Heart failure with preserved ejection fraction (HFpEF) constitutes a considerable global health burden and a major clinical challenge due to the absence of effective therapies, and the underlying pathophysiology remains elusive. Coronary microvascular dysfunction (CMD), which is highly prevalent in patients with HFpEF, triggers myocardial ischemia that impairs both left ventricular diastolic and systolic function. Given that microvascular dysfunction is a central feature of HFpEF, CMD is now considered an important factor in its pathogenesis. Coronary flow reserve (CFR), defined as the ratio of maximal hyperemic to resting blood flow velocity, is a highly valuable marker of myocardial ischemia. Furthermore, it serves as a comprehensive indicator of coronary vasomotor dysfunction, measuring the combined hemodynamic effects of both epicardial and microvascular coronary arteries on myocardial perfusion.

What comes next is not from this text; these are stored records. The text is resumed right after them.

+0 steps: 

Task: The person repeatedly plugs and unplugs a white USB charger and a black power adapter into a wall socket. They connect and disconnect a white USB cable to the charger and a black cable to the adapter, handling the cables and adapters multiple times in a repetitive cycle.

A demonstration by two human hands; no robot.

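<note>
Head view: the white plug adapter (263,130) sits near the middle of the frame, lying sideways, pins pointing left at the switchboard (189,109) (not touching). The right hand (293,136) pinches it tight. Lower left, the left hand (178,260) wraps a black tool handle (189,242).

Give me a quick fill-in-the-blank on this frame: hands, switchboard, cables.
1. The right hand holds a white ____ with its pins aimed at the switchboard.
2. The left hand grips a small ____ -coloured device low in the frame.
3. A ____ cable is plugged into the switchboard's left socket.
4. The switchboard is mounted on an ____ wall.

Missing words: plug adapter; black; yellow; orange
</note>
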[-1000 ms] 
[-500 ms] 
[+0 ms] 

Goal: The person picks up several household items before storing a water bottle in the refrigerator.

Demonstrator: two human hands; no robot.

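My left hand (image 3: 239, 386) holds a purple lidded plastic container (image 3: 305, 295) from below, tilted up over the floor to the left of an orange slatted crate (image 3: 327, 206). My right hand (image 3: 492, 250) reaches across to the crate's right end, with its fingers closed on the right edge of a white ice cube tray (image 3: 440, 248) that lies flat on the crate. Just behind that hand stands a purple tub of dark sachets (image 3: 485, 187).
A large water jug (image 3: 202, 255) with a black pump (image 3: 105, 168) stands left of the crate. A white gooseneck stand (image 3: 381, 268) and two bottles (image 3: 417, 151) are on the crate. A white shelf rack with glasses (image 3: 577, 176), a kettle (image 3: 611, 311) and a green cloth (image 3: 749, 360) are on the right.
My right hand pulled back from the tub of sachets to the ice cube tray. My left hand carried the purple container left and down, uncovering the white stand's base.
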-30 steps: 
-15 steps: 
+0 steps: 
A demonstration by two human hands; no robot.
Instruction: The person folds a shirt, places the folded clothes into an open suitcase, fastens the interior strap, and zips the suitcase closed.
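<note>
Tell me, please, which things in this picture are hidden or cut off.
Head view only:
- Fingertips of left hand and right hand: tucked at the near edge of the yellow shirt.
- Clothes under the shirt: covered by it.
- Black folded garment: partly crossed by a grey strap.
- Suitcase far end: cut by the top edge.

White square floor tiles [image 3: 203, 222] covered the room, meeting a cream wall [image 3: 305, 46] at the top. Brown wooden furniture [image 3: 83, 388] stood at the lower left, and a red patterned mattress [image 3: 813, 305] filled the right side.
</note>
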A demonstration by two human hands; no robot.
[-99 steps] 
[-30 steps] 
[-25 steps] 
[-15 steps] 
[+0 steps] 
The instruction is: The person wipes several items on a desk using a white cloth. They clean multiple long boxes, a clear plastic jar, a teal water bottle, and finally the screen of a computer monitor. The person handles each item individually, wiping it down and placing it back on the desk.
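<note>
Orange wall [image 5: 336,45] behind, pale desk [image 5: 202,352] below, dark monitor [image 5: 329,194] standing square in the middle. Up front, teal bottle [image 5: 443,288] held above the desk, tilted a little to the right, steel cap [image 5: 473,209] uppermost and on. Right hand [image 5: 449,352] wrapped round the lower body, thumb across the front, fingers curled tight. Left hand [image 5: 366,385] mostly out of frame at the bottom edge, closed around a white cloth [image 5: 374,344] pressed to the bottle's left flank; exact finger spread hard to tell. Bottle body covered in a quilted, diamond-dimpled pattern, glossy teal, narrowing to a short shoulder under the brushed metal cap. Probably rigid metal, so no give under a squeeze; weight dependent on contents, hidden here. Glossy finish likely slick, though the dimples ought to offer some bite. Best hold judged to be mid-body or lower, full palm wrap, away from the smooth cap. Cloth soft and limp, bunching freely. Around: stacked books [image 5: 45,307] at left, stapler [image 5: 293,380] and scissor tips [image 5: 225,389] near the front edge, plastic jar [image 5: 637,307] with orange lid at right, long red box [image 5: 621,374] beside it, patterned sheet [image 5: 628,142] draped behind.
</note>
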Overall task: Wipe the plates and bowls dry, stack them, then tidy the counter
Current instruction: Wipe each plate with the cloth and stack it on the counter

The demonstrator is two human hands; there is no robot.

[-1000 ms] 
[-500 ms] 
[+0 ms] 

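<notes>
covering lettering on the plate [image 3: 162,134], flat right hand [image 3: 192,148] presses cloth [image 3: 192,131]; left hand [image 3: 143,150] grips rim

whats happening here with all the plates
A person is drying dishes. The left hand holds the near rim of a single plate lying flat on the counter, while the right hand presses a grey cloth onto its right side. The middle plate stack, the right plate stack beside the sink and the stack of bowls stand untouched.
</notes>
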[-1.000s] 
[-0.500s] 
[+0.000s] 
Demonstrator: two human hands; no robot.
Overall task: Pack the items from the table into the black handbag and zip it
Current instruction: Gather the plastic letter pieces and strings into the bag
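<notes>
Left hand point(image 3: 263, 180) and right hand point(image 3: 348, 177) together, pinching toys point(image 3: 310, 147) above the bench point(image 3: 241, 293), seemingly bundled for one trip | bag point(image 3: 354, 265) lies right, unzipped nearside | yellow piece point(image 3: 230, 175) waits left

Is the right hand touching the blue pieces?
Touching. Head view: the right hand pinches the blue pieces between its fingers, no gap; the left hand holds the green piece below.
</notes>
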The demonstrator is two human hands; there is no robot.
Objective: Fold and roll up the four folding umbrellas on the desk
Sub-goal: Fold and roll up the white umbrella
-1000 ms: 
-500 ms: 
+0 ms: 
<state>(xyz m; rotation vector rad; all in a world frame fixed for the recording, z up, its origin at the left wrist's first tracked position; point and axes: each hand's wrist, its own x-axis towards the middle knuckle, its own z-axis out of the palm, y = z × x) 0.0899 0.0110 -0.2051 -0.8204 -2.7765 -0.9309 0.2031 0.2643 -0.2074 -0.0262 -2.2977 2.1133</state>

This protocol focused on assessing the changes in CFR in a mouse model of HFpEF using Doppler echocardiography. In this study, control mice showed a greater than twofold increase in peak coronary blood flow velocity with isoflurane-induced vasodilation compared to resting values, whereas this response was significantly attenuated in HFpEF mice. In HFpEF, a reduced CFR predicts adverse outcomes and reflects underlying microvascular dysfunction, positioning it as a key tool for studying disease progression and guiding patient selection.